The band became inactive and Bonham, with a new wife to support, had either to make a go of drumming financially or quit. He had met a young singer, Robert Plant, a couple of years earlier when Plant was in a band called Crawling King Snakes, and they needed a drummer. Bonham fitted the bill. Bonham lived quite a way from the rest of the band and transportation costs (i.e. petrol money) stretched the finances of a struggling band to the limit. Within a few months, Bonham had left the band to rejoin the local A Way of Life.
He was completely self-taught as a drummer, and despite this fact, or maybe because of it, Bonham's drumming, the power and the loudness, rapidly became known around the Midlands.
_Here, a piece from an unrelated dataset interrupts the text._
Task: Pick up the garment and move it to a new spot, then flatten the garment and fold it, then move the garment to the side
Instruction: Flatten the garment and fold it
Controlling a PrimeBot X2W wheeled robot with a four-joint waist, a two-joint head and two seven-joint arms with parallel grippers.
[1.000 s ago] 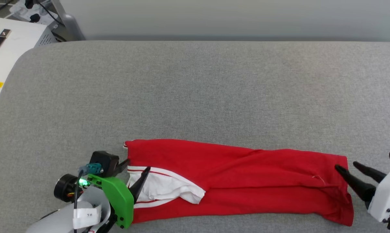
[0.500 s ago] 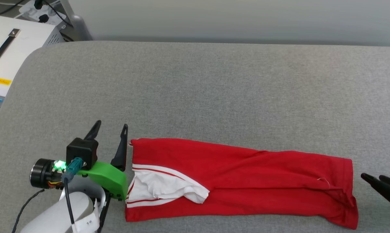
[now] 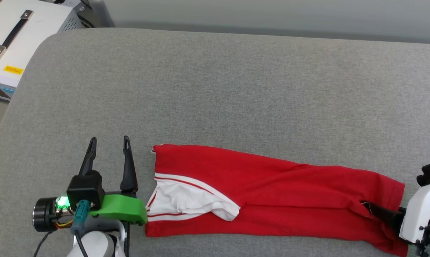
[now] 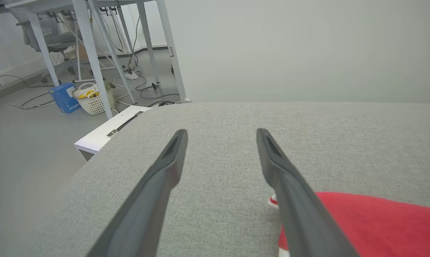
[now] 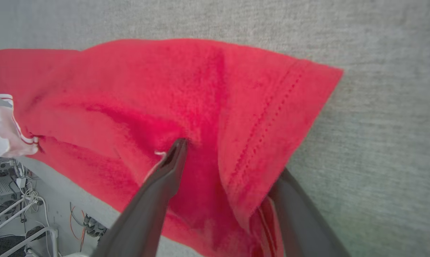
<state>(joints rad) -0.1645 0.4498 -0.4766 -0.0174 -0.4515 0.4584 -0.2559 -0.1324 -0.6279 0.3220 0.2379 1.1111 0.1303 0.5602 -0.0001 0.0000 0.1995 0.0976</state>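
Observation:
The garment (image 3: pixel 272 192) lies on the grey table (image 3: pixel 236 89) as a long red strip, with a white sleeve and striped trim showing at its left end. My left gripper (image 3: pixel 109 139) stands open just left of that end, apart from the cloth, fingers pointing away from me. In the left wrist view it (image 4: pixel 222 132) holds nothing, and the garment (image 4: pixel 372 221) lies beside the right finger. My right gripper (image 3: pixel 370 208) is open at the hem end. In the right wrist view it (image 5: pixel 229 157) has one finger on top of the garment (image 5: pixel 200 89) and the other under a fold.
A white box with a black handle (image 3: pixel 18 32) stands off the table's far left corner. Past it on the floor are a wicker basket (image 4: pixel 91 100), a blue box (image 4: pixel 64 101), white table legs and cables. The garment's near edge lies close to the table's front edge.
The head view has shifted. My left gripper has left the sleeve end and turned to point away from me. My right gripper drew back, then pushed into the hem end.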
Some of the bands wouldn't hire Bonham, since local clubs often wouldn't even book bands that he played with. They said he played too loud. But Bonham gradually developed a lighter touch as well; he stopped breaking drum heads when he learned to play louder with out hitting as hard. He was one of the first drummers to line his base drum with aluminium foil, and was already playing drum solos with his hands when he started out with Plant. He would team up again with Plant when he joined Band of Joy. In 1968, American folksinger, Tim Rose, asked the band to open his United Kingdom tour. For various reasons, the Band of Joy soon disbanded, but Rose remembered Bonham and offered him a gig as the drummer of his band.
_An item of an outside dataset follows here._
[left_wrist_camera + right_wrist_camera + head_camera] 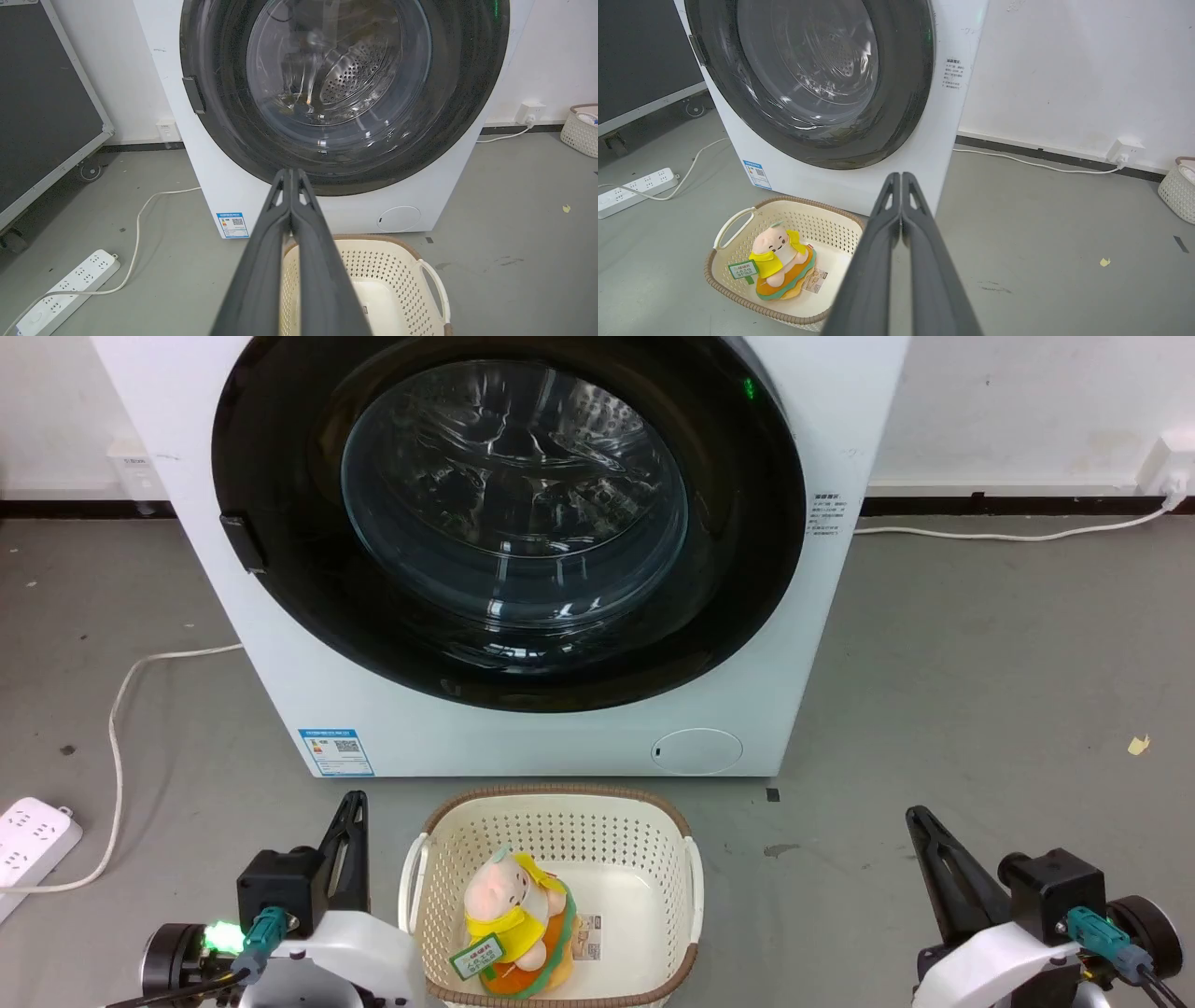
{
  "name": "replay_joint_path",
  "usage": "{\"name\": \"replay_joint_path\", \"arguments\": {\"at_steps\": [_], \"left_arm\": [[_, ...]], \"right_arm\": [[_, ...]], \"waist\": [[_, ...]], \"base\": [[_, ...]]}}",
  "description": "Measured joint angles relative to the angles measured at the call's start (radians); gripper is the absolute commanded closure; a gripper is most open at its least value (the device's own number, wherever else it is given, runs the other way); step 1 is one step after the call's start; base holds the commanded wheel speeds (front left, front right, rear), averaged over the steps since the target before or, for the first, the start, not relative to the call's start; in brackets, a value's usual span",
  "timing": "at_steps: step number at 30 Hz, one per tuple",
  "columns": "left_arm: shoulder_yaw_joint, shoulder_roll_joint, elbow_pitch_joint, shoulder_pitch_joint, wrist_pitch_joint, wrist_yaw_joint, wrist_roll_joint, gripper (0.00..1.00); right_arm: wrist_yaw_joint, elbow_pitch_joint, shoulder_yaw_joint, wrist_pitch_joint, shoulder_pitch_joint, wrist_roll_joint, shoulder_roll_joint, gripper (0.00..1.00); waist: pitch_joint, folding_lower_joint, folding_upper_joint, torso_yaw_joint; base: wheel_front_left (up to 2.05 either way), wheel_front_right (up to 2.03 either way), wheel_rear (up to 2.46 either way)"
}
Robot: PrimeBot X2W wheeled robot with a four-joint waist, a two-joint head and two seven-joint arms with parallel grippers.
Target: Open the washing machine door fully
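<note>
The door (747, 569) sits shut on the front of the washer (523, 742). The left tool (353, 800) and the right tool (915, 814) have fingers together, empty. The blue label (335, 751) has a QR code; its writing is too small to read.

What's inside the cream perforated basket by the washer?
A pink, yellow and orange plush toy with a green-edged tag lies in the basket; anything beneath the toy is hidden.
</note>
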Motion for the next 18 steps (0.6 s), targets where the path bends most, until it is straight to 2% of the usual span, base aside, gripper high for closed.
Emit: {"name": "replay_joint_path", "arguments": {"at_steps": [3, 4, 18], "left_arm": [[0.000, 0.000, 0.000, 0.000, 0.000, 0.000, 0.000, 1.00], [0.000, 0.000, 0.000, 0.000, 0.000, 0.000, 0.000, 0.00], [-0.010, 0.000, 0.001, -0.001, -0.010, 0.002, 0.000, 0.00]], "right_arm": [[0.000, 0.000, 0.000, 0.000, 0.000, 0.000, 0.000, 1.00], [0.000, 0.000, 0.000, 0.000, 0.000, 0.000, 0.000, 0.00], [0.000, 0.005, 0.002, -0.010, 0.000, 0.011, 0.000, 0.00]], "waist": [[0.000, 0.0000, 0.0000, 0.000], [0.000, 0.0000, 0.0000, 0.000], [0.002, 0.0000, 0.0000, -0.001]], "base": [[0.00, 0.00, 0.00], [0.00, 0.00, 0.00], [0.00, 0.00, 0.00]]}}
For several months, Bonham and Plant lost contact but when Jimmy Page (The Yardbirds) was starting to form a new band that would be Led Zeppelin he linked up with Robert Plant who, in turn, suggested Bonham. In July 1968, after seeing Bonham drum for Tim Rose in Hampstead, north London, Page and manager Peter Grant signed up Bonham.
Bonham's powerful, hard-hitting drumming soon became the signature tune for the band. He used Ludwig drums throughout his career and used 'trees', the longest and heaviest sticks available. He regularly performed Led Zeppelin solos with his bare hands to get a tone out of the drums that couldn't be got with sticks.
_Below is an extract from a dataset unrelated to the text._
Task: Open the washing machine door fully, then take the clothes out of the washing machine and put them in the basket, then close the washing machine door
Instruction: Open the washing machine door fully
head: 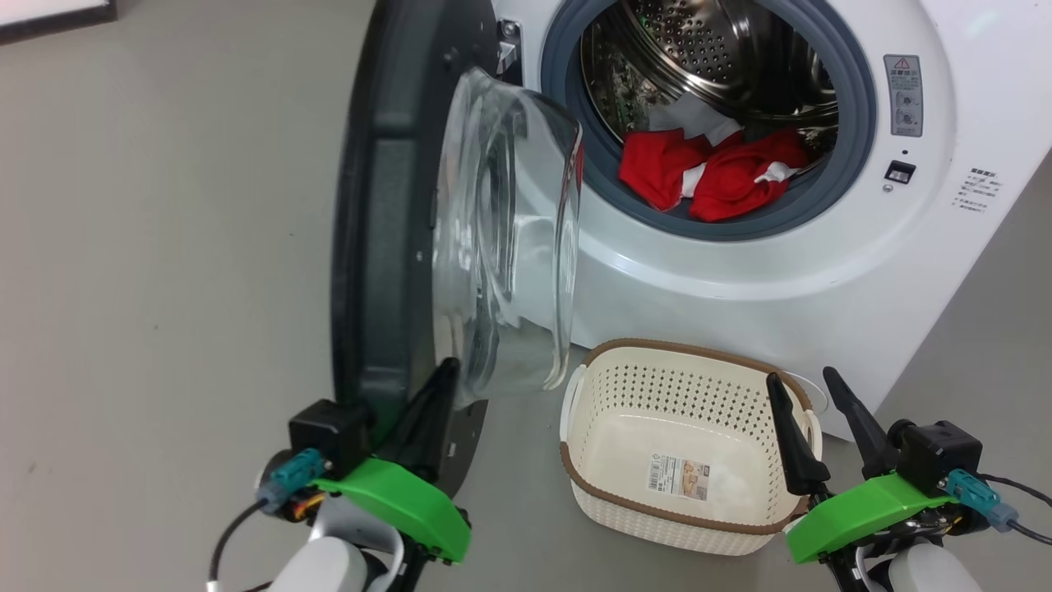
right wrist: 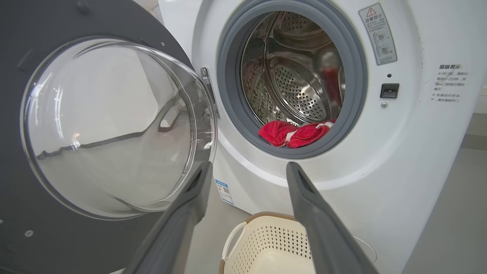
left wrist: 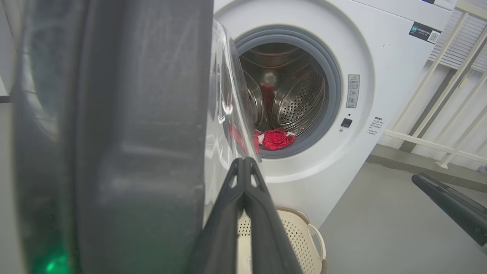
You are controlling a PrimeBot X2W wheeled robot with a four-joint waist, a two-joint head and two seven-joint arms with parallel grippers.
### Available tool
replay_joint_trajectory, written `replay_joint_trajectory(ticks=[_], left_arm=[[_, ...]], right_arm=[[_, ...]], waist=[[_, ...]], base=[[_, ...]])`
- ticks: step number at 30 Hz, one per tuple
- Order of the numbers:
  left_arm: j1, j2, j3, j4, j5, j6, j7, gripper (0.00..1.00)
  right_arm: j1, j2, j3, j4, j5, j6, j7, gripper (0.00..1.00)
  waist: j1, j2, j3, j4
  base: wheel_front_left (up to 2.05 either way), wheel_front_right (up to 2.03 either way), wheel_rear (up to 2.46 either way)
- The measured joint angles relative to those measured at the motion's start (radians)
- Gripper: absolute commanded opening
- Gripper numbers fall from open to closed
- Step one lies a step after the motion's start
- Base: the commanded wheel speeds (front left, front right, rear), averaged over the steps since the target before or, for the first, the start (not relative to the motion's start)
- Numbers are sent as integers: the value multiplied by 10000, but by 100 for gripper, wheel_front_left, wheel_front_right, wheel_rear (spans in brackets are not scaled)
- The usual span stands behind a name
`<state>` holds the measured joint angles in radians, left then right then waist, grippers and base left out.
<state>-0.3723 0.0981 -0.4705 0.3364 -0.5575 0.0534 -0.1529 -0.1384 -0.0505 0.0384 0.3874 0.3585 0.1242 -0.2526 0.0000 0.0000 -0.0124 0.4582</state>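
Observation:
The washing machine (head: 904,263) stands ahead with its door (head: 386,205) swung out to the left, edge-on to the head view, glass bowl (head: 509,247) bulging right. Red and white clothes (head: 715,173) lie at the drum's front lip, also seen as the clothes (right wrist: 293,135) and the clothes (left wrist: 276,139). The cream basket (head: 625,444) sits empty on the floor below the opening. My left gripper (head: 444,378) is shut with nothing in it, its tips close against the door's inner side by the bowl; I cannot tell if they touch. My right gripper (head: 801,378) stands open over the basket's right rim.
Grey floor spreads to the left of the door and right of the machine. A white railing (left wrist: 437,140) runs behind the machine's right side. A dark-framed board (head: 49,16) lies at the far left. One finger of my right gripper (left wrist: 452,209) shows low right in the left wrist view.

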Motion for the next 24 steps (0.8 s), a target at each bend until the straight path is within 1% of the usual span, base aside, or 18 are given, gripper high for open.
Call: replay_joint_trajectory(ticks=[2, 11, 15, 22, 24], left_arm=[[3, 121, 148, 8, 0, 146, -29, 0], [5, 337, 639, 2, -73, 694, -88, 0], [3, 470, 886, 90, -176, 794, -213, 0], [-36, 539, 1494, 493, -428, 813, -543, 0], [-38, 600, 1636, 640, -431, 890, -617, 0]], right_arm=[[33, 0, -25, 0, -50, 0, 0, 100], [92, -40, -46, -6, -115, 0, 0, 100], [92, -125, 17, -17, -115, 0, 0, 100], [89, -259, -61, -35, -113, 0, 0, 100], [83, -307, -100, -46, -115, 0, 0, 100]], waist=[[0, 0, 42, 34], [0, 0, 328, 248], [0, 0, 489, 344], [0, 0, 731, 453], [0, 0, 785, 470]], base=[[0, 0, 0], [0, 0, 0], [0, 0, 0], [0, 0, 0], [0, 0, 0]])
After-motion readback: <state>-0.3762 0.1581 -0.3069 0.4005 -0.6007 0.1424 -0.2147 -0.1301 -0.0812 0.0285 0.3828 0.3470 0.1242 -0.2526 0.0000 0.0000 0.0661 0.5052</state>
On 5 September 1980, Swan Song (Zeppelin's music company) announced a US tour for October. Tickets sold like wildfire and expectations were high. But it was not to be. Ten days after the announcement of the North American tour dates, the band members gathered at Jimmy Page's new mansion on the banks of the River Thames near Windsor for rehearsals. On 24 September, Bonham (or Bonzo as the band members called him) was chauffeured to Page's house. En route, he stopped at a pub for breakfast and downed four quadruple vodkas. During the rehearsal, his drinking continued. Around midnight, he passed out on a sofa and was helped to a bedroom by Page's assistant, Rick Hobbs.
Hobbs left Bonham lying on his side, propped up with pillows, and turned out the lights. When Bonzo hadn't appeared by the next afternoon, Robert Plant's assistant, Benji Lefevre, went in to wake him and found him apparently dead. The ambulance was called but John Bonham, aged 32, had died several hours earlier and was far beyond resuscitation. Weeks later at the coroner's inquest, it emerged that in the 24 hours before he died, John Bonham had drunk forty measures of vodka which resulted in pulmonary oedema - waterlogging of the lungs caused by inhalation of emesis. The death was ruled accidental.
Bonham was buried on 10 October 1980, at Rushock parish churchyard, near the Old Hyde Farm.
The band never really contemplated finding a replacement. Still in shock, it took until 4 December 1980, for the band to announce: 'The loss of our dear friend, and the deep sense of harmony felt by ourselves and our manager, have led us to decide that we could not continue as we were.'
He is survived by his wife Pat Bonham, daughter Zoë, and son Jason. Jason (born 1966) became a drummer, and appeared at Led Zeppelin reunion concerts, most notably in 1988 and 2007.
Besides being considered a role model for rock drummers, Bonham's beat is one of the most heavily sampled sources for drum tracks, such as Frankie Goes to Hollywood's hit 'Relax', and has been extensively used in rap beat compilations. He can be heard (in sampled form) on Power Station and unauthorised early Beastie Boys albums, among others.